#### DATASET SECTION ####

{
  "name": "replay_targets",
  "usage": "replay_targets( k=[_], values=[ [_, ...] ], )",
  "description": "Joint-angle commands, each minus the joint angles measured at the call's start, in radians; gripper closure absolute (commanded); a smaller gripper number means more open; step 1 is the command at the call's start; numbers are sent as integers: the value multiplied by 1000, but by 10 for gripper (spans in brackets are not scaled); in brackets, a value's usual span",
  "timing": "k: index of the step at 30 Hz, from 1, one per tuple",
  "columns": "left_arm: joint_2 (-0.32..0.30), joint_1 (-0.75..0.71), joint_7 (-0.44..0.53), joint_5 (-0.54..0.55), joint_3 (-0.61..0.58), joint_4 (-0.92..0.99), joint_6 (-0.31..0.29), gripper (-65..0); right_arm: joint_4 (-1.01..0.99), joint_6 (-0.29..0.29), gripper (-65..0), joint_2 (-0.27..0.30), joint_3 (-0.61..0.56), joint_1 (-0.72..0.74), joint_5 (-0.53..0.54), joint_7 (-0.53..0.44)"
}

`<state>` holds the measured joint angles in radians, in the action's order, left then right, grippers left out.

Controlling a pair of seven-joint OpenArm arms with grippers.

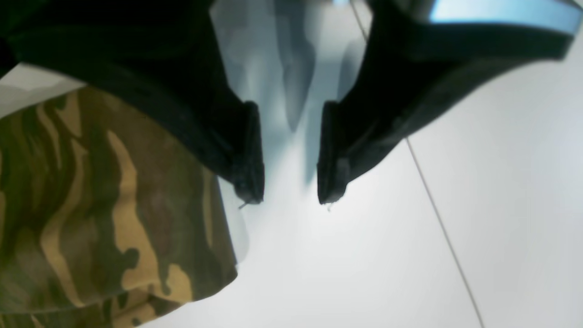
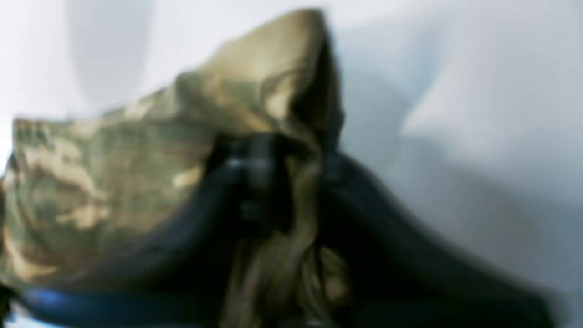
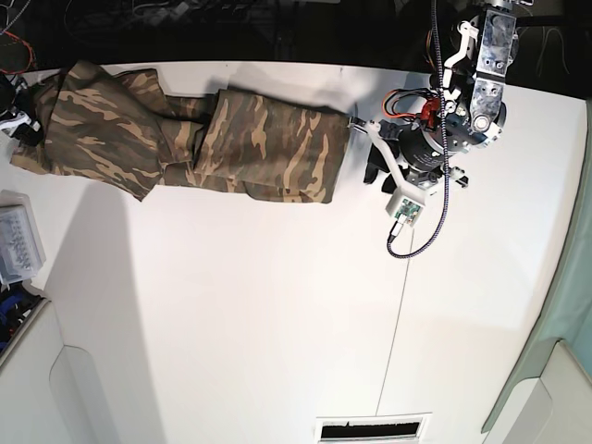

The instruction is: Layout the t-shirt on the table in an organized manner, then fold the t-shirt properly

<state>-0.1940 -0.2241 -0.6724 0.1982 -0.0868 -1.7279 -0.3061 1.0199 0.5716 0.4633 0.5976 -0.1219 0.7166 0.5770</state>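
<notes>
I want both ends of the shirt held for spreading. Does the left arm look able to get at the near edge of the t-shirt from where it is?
Probably yes. The left gripper stands open over bare table, right beside the t-shirt edge, with nothing between them.

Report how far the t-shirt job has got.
Done: the t-shirt lies stretched lengthwise along the table's far edge, though bunched and creased mid-length. In hand: the right gripper is shut on a bunch of cloth; the left gripper hangs open over bare table beside the other end, holding nothing. Left: flatten the shirt, spread the sleeves, then every fold.
</notes>
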Motion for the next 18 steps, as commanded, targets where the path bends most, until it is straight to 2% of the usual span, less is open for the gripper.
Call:
replay_targets(
  k=[1,6,12,18],
  values=[
    [-3,8,22,6,2,-16,0,-208,7,5,0,21,2,5,21,17],
    [-5,8,21,2,32,-16,0,-208,57,5,0,21,38,0,95,108],
    [-8,0,26,5,100,34,16,-208,221,5,0,21,160,-1,228,248],
    [1,-6,77,8,100,172,34,-208,375,5,0,16,190,0,255,257]
  ],
)
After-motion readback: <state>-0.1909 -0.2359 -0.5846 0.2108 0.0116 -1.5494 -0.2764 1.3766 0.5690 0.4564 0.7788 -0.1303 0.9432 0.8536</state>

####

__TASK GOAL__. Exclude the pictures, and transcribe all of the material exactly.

__FINISHED TASK__.
{
  "name": "replay_targets",
  "usage": "replay_targets( k=[_], values=[ [_, ...] ], )",
  "description": "Joint-angle commands, each minus the joint angles measured at the call's start, in radians; gripper closure absolute (commanded); a smaller gripper number means more open; step 1 is the command at the call's start; numbers are sent as integers: the value multiplied by 1000, but by 10 for gripper (spans in brackets are not scaled); in brackets, a value's usual span",
  "timing": "k: index of the step at 30 Hz, from 1, one per tuple",
  "columns": "left_arm: joint_2 (-0.32..0.30), joint_1 (-0.75..0.71), joint_7 (-0.44..0.53), joint_5 (-0.54..0.55), joint_3 (-0.61..0.58), joint_4 (-0.92..0.99), joint_6 (-0.31..0.29), gripper (-65..0); right_arm: joint_4 (-1.01..0.99), joint_6 (-0.29..0.29), gripper (-65..0), joint_2 (-0.27..0.30), joint_3 (-0.61..0.56), joint_1 (-0.72..0.74), joint_5 (-0.53..0.54), joint_7 (-0.53..0.44)"
}

`<state>` holds the measured joint angles in radians, in the action's order, left then right, grippers left out.

Controlling a pair of seven-joint OpenArm arms with grippers.


The instruction is: Layout the t-shirt on the table in an organized manner, then fold the t-shirt properly

<state>-0.1940 -0.2241 -0.6724 0.1982 -0.0868 -1.7279 -0.3061 1.0199 0.5716 0.4633 0.5976 -0.1219 0.7166 0.5770</state>
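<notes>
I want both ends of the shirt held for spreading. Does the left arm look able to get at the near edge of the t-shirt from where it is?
Probably yes. The left gripper stands open over bare table, right beside the t-shirt edge, with nothing between them.

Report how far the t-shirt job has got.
Done: the t-shirt lies stretched lengthwise along the table's far edge, though bunched and creased mid-length. In hand: the right gripper is shut on a bunch of cloth; the left gripper hangs open over bare table beside the other end, holding nothing. Left: flatten the shirt, spread the sleeves, then every fold.
</notes>
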Motion for the next 18 steps, as commanded, targets where the path bends most, until it is straight to 2% of the usual span, less is open for the gripper.
Call:
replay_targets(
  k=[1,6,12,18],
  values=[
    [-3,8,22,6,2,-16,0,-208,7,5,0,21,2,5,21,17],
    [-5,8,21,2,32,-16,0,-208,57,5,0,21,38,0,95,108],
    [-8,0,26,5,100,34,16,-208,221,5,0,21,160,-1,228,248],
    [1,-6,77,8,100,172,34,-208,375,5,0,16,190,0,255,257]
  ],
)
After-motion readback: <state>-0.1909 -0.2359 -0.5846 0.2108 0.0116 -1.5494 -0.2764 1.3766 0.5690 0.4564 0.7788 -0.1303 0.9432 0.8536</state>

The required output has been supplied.